* **RECORDS SHOWN**:
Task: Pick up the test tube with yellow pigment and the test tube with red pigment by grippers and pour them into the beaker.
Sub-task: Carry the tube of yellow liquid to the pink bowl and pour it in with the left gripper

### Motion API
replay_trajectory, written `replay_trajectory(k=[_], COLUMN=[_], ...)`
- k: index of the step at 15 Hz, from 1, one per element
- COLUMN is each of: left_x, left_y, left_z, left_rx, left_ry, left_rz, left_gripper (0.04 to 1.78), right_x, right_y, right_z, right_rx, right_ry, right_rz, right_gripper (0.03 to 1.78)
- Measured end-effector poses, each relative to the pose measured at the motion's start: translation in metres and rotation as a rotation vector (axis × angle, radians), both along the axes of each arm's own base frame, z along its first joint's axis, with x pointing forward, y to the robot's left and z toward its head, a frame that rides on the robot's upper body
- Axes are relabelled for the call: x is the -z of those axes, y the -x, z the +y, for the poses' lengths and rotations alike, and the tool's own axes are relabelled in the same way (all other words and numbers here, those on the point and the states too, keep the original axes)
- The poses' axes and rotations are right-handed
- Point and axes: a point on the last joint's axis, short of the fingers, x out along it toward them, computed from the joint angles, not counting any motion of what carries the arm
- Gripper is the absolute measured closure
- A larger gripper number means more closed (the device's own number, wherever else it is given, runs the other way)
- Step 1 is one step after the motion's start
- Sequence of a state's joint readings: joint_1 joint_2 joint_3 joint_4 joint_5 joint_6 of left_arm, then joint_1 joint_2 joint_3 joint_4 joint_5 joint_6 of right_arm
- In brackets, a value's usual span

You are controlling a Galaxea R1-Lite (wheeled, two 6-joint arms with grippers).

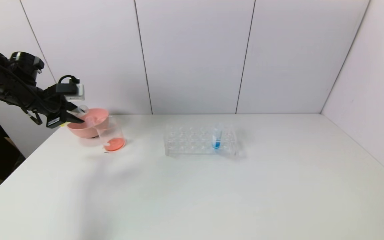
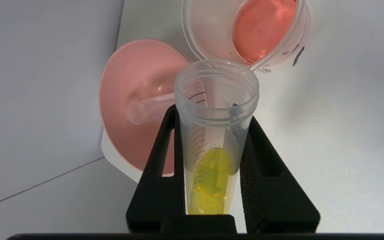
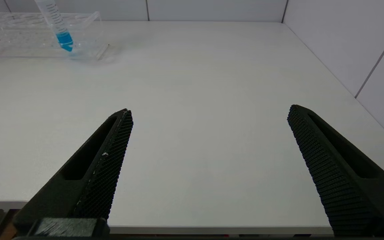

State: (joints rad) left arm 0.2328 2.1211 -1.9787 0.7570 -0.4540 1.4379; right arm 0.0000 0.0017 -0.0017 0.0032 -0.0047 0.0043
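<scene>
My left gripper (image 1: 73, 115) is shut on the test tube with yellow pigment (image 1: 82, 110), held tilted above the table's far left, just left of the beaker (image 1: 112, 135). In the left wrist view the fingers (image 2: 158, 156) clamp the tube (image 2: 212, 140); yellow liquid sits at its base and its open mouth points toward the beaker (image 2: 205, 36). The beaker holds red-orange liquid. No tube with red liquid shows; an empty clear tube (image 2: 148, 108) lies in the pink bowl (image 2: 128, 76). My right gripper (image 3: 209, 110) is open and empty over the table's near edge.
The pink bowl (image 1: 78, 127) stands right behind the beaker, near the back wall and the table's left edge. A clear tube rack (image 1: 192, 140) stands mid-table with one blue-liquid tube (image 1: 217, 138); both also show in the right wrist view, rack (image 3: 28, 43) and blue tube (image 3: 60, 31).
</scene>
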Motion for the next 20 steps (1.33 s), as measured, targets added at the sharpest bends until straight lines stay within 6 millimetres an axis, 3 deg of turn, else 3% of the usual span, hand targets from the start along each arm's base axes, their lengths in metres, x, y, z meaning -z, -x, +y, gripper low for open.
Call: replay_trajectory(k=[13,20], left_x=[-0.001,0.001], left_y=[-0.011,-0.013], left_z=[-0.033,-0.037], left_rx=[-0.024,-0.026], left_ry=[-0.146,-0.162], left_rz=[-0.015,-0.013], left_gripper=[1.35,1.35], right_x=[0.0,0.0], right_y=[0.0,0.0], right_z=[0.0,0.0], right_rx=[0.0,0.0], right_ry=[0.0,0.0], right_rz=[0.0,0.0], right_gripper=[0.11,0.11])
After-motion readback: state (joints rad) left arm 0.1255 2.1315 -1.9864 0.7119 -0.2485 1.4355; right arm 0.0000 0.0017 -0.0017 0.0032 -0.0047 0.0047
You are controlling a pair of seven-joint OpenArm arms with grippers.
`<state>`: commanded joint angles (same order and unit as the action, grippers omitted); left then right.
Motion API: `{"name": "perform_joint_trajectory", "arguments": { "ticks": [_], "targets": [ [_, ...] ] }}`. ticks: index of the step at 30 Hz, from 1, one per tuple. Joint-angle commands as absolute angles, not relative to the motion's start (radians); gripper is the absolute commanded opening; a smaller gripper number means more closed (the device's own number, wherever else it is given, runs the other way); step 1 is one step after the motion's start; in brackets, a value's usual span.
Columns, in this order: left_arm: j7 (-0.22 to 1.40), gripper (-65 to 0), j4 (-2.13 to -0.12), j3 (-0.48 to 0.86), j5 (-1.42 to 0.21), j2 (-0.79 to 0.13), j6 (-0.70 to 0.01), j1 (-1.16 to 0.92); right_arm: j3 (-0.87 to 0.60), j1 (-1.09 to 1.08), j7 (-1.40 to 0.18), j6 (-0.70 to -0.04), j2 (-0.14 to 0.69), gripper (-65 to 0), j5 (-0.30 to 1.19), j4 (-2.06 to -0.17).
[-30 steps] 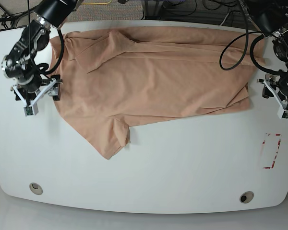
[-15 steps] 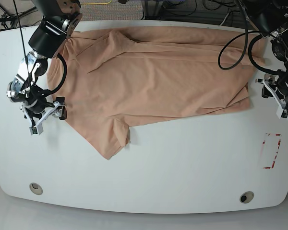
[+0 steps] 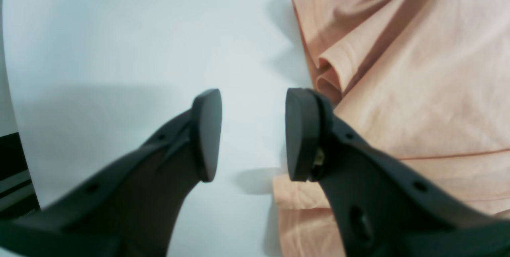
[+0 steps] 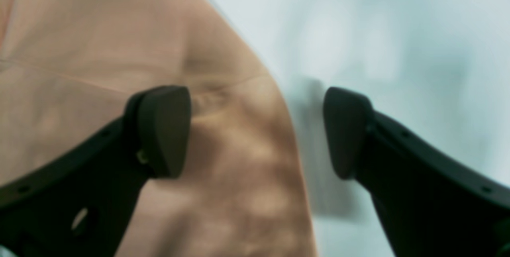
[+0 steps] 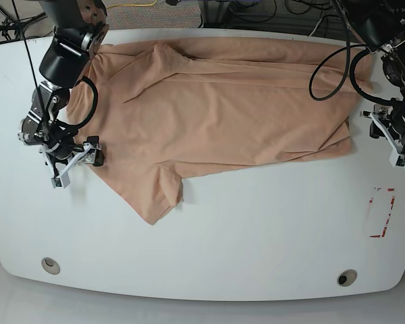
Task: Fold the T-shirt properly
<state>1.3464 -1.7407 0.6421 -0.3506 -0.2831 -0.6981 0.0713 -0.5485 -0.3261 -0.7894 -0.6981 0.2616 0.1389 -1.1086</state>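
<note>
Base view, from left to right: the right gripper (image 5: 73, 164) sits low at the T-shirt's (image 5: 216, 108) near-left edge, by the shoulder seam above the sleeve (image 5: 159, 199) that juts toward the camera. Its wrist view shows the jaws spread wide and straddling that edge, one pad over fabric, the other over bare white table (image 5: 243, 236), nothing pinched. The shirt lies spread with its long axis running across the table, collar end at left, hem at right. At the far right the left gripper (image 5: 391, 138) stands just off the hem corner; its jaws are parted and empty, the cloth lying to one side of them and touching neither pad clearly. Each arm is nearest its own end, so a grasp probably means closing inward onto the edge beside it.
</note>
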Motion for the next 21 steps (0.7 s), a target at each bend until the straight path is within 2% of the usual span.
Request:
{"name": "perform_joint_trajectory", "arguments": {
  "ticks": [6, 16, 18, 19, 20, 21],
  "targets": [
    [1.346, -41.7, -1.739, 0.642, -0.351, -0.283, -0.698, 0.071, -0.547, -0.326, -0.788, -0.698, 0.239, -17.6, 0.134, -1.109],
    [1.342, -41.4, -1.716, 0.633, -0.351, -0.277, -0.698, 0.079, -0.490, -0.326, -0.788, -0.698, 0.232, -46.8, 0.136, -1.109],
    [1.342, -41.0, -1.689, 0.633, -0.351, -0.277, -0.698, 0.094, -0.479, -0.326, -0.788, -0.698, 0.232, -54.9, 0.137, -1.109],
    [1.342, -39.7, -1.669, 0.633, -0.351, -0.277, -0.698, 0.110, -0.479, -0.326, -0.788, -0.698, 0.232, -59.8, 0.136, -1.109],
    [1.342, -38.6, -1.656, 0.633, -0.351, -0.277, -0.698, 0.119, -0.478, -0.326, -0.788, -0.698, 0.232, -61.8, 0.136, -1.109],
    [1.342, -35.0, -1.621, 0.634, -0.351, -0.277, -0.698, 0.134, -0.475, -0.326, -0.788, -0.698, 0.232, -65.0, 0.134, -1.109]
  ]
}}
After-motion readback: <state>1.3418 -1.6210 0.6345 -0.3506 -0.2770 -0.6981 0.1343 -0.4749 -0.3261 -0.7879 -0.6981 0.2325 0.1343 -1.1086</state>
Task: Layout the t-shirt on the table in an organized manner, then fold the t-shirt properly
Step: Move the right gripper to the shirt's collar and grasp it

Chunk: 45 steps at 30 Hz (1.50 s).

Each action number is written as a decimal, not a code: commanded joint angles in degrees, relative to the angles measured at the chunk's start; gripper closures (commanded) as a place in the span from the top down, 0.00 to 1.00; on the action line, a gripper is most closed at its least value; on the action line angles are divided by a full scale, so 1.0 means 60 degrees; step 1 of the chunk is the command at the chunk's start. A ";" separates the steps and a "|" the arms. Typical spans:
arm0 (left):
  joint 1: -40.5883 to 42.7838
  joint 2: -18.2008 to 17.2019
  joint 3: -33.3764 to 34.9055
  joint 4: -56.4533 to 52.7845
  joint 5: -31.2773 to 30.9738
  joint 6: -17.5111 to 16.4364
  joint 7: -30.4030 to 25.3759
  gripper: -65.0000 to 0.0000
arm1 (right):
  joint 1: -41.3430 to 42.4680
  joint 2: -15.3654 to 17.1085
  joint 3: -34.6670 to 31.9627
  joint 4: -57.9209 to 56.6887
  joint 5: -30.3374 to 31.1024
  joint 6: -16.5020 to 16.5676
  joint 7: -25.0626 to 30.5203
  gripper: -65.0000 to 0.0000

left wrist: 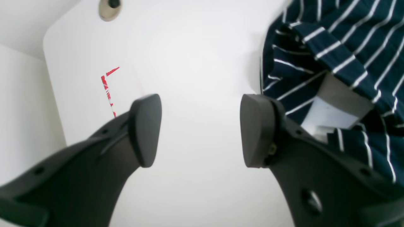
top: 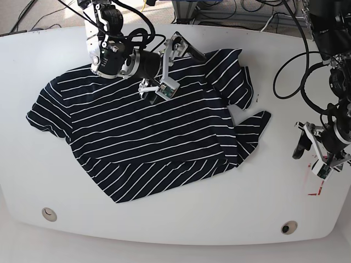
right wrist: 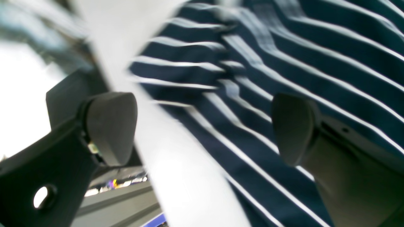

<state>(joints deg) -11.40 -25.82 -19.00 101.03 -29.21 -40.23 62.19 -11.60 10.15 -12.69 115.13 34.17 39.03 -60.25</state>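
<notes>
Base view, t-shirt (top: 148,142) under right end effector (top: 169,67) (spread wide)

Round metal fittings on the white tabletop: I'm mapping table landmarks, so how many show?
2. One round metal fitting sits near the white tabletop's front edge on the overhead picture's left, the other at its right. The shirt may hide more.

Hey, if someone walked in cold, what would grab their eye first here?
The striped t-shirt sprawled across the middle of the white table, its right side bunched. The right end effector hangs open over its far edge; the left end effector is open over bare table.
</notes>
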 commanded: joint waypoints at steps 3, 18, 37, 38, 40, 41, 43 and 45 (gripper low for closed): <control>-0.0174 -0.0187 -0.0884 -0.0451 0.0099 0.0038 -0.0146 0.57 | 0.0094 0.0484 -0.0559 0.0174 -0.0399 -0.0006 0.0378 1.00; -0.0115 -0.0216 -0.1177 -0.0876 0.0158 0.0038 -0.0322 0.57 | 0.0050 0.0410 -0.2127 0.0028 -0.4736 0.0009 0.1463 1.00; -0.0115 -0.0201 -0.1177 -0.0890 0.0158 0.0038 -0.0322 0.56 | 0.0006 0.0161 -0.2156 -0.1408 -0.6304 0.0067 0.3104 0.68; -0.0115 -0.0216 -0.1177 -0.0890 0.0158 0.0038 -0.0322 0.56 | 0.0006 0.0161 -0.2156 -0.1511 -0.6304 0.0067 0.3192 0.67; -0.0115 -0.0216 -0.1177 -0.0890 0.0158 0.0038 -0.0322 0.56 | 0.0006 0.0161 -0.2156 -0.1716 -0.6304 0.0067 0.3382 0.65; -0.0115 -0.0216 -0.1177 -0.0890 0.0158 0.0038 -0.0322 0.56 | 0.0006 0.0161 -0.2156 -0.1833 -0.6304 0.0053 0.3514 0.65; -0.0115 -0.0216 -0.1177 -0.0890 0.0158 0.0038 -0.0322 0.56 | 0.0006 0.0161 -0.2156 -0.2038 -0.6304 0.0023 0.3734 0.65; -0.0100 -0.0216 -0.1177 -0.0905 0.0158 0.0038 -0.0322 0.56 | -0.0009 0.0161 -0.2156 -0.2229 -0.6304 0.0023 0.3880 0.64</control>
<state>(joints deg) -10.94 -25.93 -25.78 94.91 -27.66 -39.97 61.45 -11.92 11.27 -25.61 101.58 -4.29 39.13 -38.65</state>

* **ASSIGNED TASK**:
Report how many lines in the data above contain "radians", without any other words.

* **ANSWER FOR THIS EXERCISE**:
2